Feb 7, 1991

URUGUAY: SEEKING "POLITICAL PACKAGE" FOR TRADE NEGOTIATIONS.

MONTEVIDEO, FEBRUARY 5 (TWN/ROBERTO BISSIO) – Hector Gross-Espiell, the Uruguayan Foreign Minister and chairman of the Ministerial-level meetings of the Uruguay Round Trade Negotiations Committee (TNC), is travelling to Geneva soon to shape-up a "political package" to enable the U.S. administration to get an extension of its fast-track authority.

When this is achieved, and by when the Gulf War is expected to come to an end, the stage would be set for the multilateral trade negotiations to be started or re-started.

This assessment has been provided after last weekend's informal regional meeting at Punta del Este on the future of the Uruguay Round negotiations, which collapsed at Brussels last December over the agricultural trade issues.

The meeting organised under UNCTAD's Uruguay Round technical assistance programme for the Latin American and Caribbean region had been originally aimed at enabling discussions at ministerial level among the countries of the region, the U.S. and EC. But the Gulf War and other preoccupations, including perhaps U.S. and GATT views on an UNCTAD role, resulted in the meeting being attended mostly by regional representatives at vice-ministerial or lower levels and with few of the key Latin negotiators from Geneva.

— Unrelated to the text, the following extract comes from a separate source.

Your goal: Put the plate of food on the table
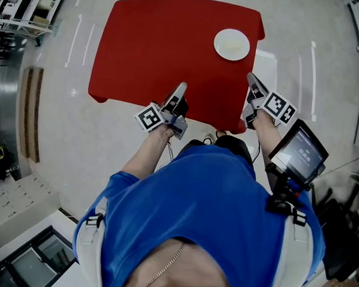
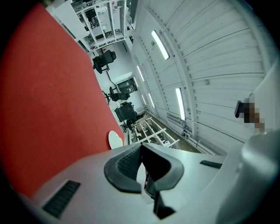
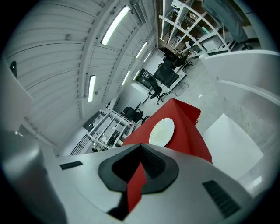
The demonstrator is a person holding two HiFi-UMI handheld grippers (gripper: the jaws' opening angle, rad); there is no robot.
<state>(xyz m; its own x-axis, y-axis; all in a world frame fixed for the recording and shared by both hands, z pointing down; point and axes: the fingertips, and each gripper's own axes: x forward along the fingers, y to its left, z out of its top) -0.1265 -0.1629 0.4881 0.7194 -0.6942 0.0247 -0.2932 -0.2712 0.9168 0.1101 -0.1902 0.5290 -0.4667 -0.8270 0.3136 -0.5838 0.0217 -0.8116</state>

Prior to the regional meeting, the EC external relations Commissioner, Franz Andriessen, had visited Punta del Este where he held first separate meetings with the key Latin American Cairns Group members and later met with all of them and Mexico.

The discussions and clarifications he provided seemed to provide little ground for hope that in any renewed negotiations at Geneva, the EC would now be more forthcoming on agriculture than at Brussels, but the hope was "dangled" that some progress could be expected in future when the EC's plans for reforms of the common agricultural policy go through.

After his meetings in Punta del Este Andriessen had travelled to Washington where he had met with the U.S. Trade Representative, Mrs. Carla Hills.

Before the Latin American regional meeting began, high Uruguay officials would appear to have had length telephonic conversations with Mrs. Hills and had provided the regional meeting with an assessment of the Hill-Andriessen talks and the U.S. ideas.

Latin American sources present at the meeting and the briefings told TWN that U.S.-EC talks, and the Gulf War situation where the U.S. was trying to maintain the European alliance and get funds from Germany and Japan to fight the war, meant there could be no confrontations or pressures over the Uruguay Round.

This in effect implied that the negotiations might be prolonged, if the U.S. administration gets fast track authority, or could be quickly wrapped up with a modest global package (which for the U.S. and EC would have to include ambitious results in intellectual property negotiations) and a formulae for continuing negotiations or starting a new one on unfinished business after the EC completes its internal cap reform by which time the Gulf War would be over and the economic aftermath would be clearer.

Another alternative was to acknowledge failure and wind up the Uruguay Round, a prospect that no one liked. Even if the Round is to collapse, no one wanted responsibility for formally ending it.

As a result, the regional meeting ended without producing the expected blueprint or alternatives to avoid the collapse of the Round and renew the negotiations adjourned sine die at Brussels.

Gross-Espiell said that Latin America had a united common stand and that "there is still time to produce global agreements and save multilateralism, with steps forward in all areas of negotiations, if all parties are less ambitious in their demands".

Dadzie said that the final outcome of the Uruguay Round should show "a balance between the (demands of) developed and developing countries".

"A positive outcome of the Uruguay Round", he added, "would be a defeat of protectionism and the fragmentation of the world trading system as well as a counterweight to present recessionary trends in the world".

In private, Latin American delegates were pessimistic about the chances of reaching any agreement before 1 March and spent most of them time studying scenarios of some new negotiating round to be started after the end of the Gulf War when Europe might improve its offer of cuts in agricultural subsidies and Latin America would take the lead in convincing the rest of the Third World to soften its stand on the new issues of investment, services and intellectual property.

A view that came out after the meetings here was that the Uruguay Round could come to an end without spectacular achievements but without a formal collapse either, and the door would be open to start a new round after the Gulf War.